Anonymous 0 Comments

It’s the difference between “analog” and “digital” technology.

In “analog” technology, the sound waves are converted to some other kind of wave-like energy (usually radio waves) before being sent over the air or wire. The thing that receives that signal converts the wave-like energy back into sound waves. A neat thing about this is most wave-like energy (OK I’m just saying “radio” from now on) exists naturally. The receiver has to do work to separate the signal it wants from that “background noise”. But that also means if the signal stops for some reason, the equipment is now trying to convert the “background noise” to sound. Usually the result is static, because background noise is fairly random.

Imagine it like a simple noise cancelling microphone. Suppose its guts just try to pick the loudest noise the mic is picking up and get rid of all the other noise. That works fine when a person is talking. But when the person stops, the loudest noise becomes something like a fan or the room’s air conditioner, so the mic will start sending that along.

In “digital” technology, the sound waves are “sampled” and converted into digital data. You can consider that data to be just kind of like “how strong was the sound at this moment?” That “sample data” is sent along the wire/over the air, then converted back to sound waves at the other side.

But what happens when that data stream gets interrupted is different. With analog data, there’s ALWAYS some kind of background noise that may get picked up as static. But when a digital audio stream stops it’s like the equipment is receiving “there was no audio at this moment”. No audio sounds like silence.

Sometimes the way that works is just SOME of the data is lost. So like, there might have supposed to have been 44,000 samples of digital data for 1 second of speech, but only 28,000 of them arrived. That means all the equipment can do is create sound waves in the moments it has data and silence in the moments it doesn’t. That tends to make a person’s voice stutter or sound “robotic”. If we were able to draw the sound waves on paper you’d see they look very jerky and pointy instead of looking like nice, smooth waves.

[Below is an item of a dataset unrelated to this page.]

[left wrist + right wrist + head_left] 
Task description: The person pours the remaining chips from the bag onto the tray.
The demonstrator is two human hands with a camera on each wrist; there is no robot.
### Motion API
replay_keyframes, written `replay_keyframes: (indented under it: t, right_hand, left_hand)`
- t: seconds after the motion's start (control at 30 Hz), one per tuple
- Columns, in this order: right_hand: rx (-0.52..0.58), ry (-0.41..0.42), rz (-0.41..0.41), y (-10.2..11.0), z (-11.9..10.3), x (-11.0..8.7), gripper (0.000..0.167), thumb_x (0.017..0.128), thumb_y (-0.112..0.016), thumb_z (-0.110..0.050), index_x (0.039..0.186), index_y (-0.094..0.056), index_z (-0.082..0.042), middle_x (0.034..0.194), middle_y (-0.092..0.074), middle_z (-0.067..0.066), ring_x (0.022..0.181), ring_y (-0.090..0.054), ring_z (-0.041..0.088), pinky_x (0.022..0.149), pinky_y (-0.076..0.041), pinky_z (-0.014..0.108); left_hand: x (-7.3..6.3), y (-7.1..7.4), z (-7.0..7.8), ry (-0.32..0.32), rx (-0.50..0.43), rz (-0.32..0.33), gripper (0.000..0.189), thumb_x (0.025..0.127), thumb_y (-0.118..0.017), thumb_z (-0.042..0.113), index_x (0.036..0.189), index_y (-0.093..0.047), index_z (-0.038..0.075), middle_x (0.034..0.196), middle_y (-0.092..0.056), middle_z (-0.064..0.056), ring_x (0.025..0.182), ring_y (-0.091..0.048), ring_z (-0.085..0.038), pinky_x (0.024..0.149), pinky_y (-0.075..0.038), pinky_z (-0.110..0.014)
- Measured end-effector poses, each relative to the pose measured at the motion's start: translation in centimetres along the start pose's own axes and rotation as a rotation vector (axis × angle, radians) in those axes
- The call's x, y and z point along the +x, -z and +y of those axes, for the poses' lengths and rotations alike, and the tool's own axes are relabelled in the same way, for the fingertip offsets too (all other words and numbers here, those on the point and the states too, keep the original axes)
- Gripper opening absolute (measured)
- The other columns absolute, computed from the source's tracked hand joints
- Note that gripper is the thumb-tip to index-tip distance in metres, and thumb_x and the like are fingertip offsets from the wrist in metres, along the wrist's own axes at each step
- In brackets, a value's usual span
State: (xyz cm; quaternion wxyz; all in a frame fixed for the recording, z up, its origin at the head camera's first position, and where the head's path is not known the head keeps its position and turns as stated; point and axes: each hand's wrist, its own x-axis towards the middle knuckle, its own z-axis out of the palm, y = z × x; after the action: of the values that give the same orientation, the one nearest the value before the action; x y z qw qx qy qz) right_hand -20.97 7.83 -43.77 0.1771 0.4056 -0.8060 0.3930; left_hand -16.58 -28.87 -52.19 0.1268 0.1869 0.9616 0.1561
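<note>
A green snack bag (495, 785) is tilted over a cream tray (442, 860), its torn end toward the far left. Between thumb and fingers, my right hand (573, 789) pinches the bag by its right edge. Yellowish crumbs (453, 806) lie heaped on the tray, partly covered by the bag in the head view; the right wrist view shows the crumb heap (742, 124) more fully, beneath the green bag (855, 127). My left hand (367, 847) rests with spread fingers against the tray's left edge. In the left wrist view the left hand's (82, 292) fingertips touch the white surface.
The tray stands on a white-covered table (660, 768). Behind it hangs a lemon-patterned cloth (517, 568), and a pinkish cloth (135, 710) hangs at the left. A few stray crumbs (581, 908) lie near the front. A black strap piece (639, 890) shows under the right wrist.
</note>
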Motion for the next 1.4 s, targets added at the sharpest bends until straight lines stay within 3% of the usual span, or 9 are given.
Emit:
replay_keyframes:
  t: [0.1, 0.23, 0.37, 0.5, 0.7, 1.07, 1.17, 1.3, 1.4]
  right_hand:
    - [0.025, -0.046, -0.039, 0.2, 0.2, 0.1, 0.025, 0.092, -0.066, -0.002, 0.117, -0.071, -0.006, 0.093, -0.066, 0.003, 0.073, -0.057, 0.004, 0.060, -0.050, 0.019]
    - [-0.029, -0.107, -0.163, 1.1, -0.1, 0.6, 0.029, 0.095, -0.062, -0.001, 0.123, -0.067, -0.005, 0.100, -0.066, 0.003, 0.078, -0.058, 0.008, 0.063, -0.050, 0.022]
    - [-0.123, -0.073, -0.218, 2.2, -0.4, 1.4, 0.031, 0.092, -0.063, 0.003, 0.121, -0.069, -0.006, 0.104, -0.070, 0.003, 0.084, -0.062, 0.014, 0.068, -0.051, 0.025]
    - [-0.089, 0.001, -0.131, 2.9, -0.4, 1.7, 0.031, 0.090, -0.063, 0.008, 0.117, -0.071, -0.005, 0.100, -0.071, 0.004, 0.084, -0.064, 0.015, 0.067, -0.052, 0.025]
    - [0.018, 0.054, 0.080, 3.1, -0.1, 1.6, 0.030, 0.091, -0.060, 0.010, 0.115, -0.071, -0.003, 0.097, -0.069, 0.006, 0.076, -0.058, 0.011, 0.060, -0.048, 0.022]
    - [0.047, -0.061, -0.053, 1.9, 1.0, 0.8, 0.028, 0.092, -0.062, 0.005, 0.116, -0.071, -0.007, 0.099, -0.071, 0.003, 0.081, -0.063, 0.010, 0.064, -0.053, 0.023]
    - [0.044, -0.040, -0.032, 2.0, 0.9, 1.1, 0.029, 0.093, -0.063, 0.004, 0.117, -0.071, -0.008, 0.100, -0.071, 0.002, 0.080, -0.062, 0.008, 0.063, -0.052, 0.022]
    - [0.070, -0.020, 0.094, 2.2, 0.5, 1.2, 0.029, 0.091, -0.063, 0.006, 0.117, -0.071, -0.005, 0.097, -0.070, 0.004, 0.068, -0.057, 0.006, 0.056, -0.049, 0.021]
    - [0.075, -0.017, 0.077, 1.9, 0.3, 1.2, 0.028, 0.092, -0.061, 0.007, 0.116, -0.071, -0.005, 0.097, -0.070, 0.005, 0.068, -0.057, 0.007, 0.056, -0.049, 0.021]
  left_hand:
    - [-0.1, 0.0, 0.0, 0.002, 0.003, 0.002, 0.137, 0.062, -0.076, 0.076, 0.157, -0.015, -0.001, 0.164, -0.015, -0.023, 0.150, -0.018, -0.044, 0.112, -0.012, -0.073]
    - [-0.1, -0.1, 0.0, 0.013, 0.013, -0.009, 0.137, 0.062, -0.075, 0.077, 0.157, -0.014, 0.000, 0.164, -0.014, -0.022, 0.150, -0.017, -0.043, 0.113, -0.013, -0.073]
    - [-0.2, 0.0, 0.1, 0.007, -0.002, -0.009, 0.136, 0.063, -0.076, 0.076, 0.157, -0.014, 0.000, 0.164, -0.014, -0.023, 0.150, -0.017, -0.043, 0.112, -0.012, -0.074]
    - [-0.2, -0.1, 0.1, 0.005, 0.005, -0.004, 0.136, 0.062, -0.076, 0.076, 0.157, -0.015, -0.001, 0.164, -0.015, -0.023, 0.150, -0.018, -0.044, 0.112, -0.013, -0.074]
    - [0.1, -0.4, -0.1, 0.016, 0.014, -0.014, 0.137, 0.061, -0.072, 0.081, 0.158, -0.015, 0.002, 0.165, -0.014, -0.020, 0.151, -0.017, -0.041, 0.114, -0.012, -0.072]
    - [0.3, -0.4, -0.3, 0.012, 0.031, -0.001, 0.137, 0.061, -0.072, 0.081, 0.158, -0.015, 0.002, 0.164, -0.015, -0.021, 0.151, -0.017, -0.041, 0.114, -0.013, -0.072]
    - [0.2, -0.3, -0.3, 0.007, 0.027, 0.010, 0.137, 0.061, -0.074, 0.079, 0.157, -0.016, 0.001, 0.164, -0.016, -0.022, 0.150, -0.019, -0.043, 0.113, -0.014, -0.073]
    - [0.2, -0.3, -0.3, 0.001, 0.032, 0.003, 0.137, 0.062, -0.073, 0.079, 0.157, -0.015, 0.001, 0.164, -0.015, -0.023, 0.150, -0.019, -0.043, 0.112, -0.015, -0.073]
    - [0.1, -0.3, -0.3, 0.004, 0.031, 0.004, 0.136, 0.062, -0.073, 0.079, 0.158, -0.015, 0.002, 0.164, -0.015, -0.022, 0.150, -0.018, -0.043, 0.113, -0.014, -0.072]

That doesn’t tend to happen the same for analog data. Digital signals can “lose” data, that’s best thought of as a period where there’s no signal at all. Analog signals are more likely to just be weaker. That just makes them quieter. If an analog signal gets weaker than the background noise, the equipment will “miss” the signal and just play the static. But that doesn’t tend to interfere with the moment-to-moment reproduction of the sound wave as it does with digital data, it’s usually more constant.

Anonymous 0 Comments

Lossy compression. In order to save bandwidth, the transmitting computer converts the speech into a bunch of tones, cuts out those which matter the least, and sends the instructions for how to play the remaining ones to the receiving computer. This normally works amazingly well, and your voice can be transmitted using little data. But if the connection is slow, the compression is increased by cutting out more and more significant tones, making the voice sound more and more robotic. And if the connection drops completely for a moment, the computer may mask this by continuing to play the last tones it received until new ones are available, making for a droning buzz of the last syllable received. It’s often a better alternative than silence for short stutters.